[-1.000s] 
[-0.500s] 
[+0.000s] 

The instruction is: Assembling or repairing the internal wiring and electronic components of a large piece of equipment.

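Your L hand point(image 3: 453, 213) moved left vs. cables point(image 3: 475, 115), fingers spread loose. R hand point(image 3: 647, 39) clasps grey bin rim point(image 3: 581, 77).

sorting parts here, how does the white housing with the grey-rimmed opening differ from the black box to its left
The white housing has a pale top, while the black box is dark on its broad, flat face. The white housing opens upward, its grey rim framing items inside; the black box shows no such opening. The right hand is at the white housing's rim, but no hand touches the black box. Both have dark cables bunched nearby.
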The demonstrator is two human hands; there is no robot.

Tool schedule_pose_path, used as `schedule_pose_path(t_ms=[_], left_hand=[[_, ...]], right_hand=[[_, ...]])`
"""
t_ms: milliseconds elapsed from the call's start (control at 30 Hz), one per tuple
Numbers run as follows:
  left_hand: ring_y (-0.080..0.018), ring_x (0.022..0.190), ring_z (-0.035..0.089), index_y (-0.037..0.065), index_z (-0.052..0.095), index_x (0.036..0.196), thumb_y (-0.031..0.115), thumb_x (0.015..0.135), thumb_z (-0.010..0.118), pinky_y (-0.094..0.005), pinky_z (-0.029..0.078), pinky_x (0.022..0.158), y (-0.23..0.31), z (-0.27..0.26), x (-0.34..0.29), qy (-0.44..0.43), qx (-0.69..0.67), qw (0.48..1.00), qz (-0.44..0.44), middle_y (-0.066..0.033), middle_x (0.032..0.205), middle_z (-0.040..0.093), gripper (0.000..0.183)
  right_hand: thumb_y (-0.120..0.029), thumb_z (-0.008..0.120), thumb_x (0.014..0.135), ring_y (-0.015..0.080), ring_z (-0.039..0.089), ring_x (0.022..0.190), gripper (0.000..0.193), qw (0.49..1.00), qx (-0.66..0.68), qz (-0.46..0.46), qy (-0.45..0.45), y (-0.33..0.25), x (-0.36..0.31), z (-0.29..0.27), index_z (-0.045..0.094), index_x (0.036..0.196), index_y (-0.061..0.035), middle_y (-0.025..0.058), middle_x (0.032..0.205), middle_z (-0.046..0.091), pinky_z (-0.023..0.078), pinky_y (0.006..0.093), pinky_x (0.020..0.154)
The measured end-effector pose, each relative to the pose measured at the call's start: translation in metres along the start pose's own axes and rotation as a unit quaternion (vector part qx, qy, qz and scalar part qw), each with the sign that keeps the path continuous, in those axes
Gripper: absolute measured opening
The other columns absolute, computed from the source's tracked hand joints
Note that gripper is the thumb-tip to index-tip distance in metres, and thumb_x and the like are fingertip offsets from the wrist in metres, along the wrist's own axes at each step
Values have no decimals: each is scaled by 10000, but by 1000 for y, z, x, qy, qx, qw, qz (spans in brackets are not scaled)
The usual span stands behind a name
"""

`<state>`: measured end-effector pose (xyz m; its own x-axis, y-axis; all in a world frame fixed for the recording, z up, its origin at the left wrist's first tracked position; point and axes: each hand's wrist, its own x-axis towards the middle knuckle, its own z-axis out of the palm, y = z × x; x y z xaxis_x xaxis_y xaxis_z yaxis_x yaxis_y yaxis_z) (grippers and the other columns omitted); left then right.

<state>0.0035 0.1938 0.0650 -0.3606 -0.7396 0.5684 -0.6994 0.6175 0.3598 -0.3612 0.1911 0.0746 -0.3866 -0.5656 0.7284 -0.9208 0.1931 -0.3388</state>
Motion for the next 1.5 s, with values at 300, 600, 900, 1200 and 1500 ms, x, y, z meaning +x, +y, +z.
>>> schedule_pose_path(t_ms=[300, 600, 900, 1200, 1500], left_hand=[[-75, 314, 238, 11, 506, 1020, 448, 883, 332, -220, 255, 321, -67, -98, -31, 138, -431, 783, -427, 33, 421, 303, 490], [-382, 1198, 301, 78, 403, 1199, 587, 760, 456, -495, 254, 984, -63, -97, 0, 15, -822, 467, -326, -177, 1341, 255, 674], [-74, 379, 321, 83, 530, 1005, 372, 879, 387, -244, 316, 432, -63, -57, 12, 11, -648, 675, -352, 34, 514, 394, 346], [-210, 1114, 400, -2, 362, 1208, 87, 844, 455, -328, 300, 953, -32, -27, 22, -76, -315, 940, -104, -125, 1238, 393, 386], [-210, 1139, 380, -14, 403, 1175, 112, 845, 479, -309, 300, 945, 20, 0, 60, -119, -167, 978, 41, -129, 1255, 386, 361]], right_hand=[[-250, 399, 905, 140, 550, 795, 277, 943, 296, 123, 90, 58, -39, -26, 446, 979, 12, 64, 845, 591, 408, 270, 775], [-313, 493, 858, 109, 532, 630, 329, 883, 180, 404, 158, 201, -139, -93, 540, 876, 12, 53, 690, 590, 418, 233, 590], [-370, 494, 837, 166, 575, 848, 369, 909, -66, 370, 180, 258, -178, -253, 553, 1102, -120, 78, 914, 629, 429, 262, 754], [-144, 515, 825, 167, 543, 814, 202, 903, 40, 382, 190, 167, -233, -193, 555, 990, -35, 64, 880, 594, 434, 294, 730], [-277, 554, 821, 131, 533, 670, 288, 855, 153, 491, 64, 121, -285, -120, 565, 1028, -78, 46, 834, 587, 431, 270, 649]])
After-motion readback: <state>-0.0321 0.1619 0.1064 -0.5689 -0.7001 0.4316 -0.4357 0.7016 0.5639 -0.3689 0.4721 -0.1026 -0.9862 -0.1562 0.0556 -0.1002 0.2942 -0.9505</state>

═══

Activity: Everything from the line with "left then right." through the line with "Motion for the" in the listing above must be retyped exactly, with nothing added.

Expected answer:
`<state>`: measured end-effector pose (xyz m; its own x-axis, y-axis; all in a world frame fixed for the recording, z up, its origin at the left wrist's first tracked position; point and axes: each hand's wrist, its own x-axis towards the middle knuckle, its own z-axis out of the palm, y = z × x; x y z xaxis_x xaxis_y xaxis_z yaxis_x yaxis_y yaxis_z) (grippers and the other columns omitted); left then right.

<state>0.0035 0.1938 0.0650 -0.3606 -0.7396 0.5684 -0.6994 0.6175 0.3598 -0.3612 0.1911 0.0746 -0.3866 -0.5656 0.7284 -0.9208 0.1931 -0.3388</state>
Motion for the next 1.5 s, with values at 300, 600, 900, 1200 and 1500 ms, x, y, z meaning +x, +y, +z.

The exercise has been fully answered.